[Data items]
=== Begin Enclosure ===
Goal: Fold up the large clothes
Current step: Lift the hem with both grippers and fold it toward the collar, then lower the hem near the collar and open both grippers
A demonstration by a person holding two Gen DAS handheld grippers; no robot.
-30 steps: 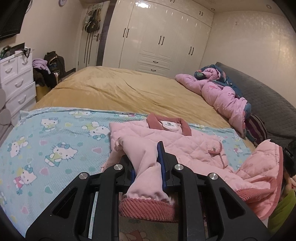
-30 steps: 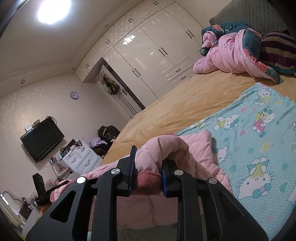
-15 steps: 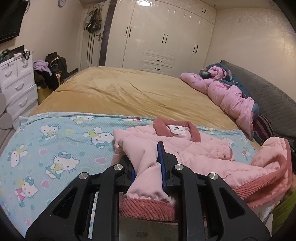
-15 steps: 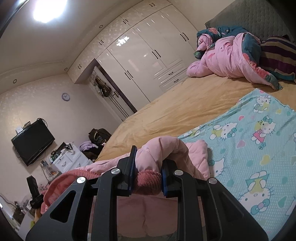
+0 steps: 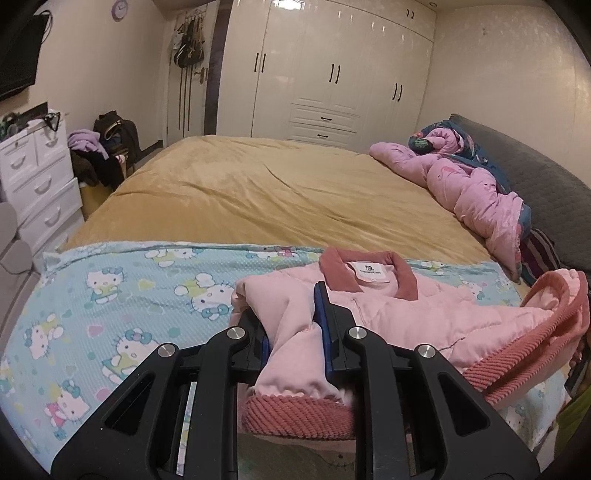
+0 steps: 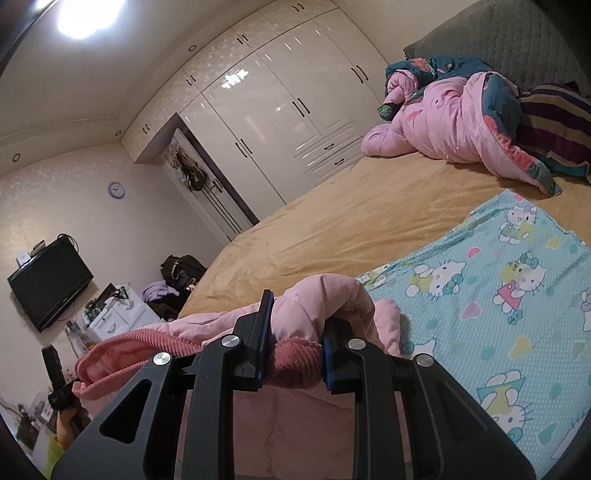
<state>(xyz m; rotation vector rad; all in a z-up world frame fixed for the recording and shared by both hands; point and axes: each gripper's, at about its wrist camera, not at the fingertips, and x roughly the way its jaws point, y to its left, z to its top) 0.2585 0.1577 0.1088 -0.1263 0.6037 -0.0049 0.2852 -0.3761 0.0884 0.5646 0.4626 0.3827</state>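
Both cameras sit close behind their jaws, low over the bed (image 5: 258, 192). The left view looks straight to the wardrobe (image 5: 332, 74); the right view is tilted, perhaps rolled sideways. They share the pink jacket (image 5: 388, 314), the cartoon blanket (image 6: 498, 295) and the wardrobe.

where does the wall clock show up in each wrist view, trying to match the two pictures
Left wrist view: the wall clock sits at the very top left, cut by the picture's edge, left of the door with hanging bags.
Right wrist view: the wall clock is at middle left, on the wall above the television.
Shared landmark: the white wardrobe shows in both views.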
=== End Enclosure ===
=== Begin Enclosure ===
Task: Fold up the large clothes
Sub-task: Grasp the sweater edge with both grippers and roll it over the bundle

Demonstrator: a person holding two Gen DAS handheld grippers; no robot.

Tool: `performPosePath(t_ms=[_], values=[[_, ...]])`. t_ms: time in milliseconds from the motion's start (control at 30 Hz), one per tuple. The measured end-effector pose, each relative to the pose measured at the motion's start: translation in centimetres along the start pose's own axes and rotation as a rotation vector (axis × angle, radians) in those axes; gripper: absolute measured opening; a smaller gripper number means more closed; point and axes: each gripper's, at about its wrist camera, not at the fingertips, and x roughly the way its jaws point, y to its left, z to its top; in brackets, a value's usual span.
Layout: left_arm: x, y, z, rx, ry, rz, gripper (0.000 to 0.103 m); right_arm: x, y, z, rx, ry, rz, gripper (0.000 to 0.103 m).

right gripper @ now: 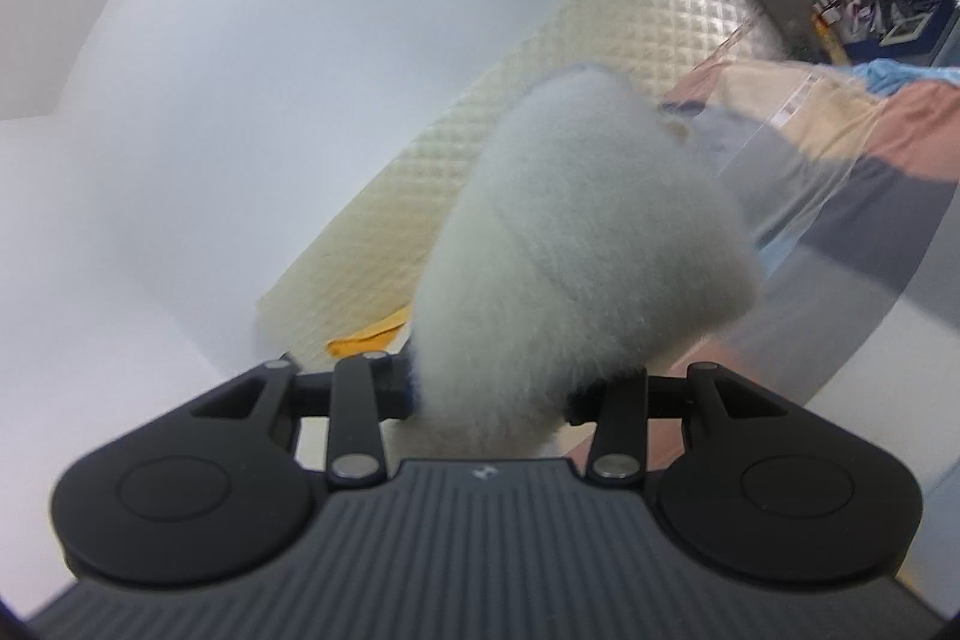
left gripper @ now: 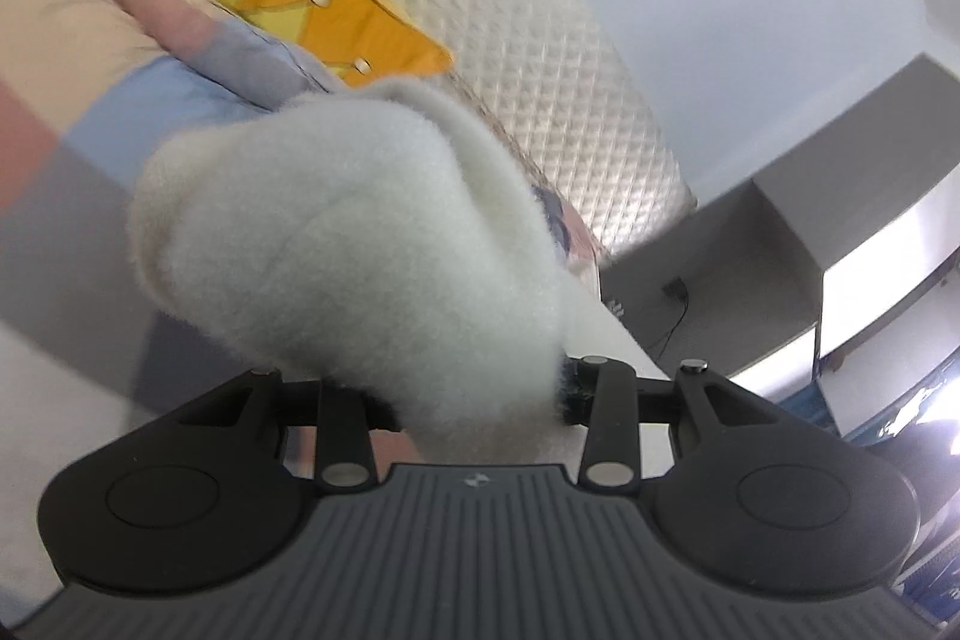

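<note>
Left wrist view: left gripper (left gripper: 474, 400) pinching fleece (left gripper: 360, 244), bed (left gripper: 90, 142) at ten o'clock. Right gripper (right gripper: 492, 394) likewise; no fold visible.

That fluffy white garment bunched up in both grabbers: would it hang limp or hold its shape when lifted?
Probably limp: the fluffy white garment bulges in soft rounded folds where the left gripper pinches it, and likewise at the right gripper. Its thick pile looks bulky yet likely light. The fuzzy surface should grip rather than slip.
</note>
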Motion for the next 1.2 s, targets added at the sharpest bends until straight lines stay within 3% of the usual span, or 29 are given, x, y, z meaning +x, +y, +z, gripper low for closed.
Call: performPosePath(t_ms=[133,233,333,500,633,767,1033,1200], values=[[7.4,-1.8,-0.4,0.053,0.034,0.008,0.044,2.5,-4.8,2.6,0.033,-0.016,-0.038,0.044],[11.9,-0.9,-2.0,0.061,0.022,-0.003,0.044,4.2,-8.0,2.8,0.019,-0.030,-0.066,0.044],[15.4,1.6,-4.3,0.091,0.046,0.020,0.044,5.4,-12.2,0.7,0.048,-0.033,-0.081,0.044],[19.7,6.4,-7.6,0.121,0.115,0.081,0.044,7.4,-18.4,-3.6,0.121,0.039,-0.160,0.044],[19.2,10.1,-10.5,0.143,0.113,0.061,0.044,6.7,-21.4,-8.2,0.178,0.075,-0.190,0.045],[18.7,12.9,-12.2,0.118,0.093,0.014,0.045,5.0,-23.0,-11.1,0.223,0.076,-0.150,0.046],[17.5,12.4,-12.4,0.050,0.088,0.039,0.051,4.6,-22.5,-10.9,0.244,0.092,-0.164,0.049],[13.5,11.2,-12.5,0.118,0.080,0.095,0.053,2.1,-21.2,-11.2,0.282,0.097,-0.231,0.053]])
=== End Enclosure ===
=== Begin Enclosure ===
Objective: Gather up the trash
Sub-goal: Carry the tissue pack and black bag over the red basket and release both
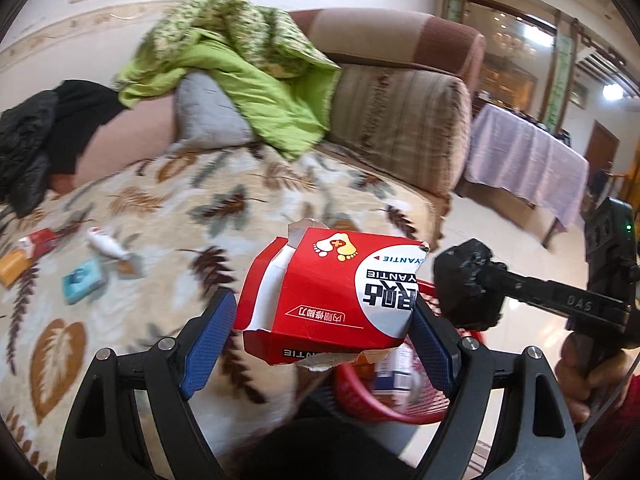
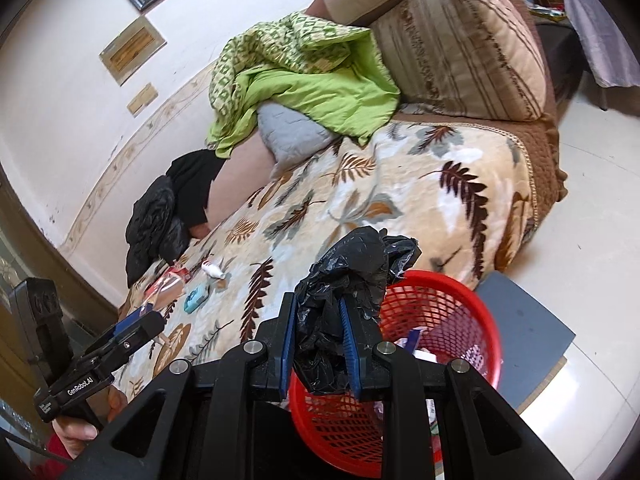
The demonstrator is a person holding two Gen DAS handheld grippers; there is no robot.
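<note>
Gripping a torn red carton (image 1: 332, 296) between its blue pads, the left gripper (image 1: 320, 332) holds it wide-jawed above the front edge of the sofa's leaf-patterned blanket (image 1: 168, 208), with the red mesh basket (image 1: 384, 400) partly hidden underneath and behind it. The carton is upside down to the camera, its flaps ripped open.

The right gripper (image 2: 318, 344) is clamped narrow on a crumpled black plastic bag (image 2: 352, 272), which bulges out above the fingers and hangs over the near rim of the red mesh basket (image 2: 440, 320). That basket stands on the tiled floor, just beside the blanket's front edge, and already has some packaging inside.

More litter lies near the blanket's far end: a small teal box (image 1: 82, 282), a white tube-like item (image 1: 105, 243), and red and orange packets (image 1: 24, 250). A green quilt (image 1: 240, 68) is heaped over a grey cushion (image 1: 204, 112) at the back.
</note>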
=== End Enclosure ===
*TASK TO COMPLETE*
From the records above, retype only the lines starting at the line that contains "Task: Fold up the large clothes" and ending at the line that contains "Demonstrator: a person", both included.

*RESULT BELOW*
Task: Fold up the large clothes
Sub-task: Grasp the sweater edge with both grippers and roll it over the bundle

Demonstrator: a person holding two Gen DAS handheld grippers; no robot.

No more work is left in this exercise.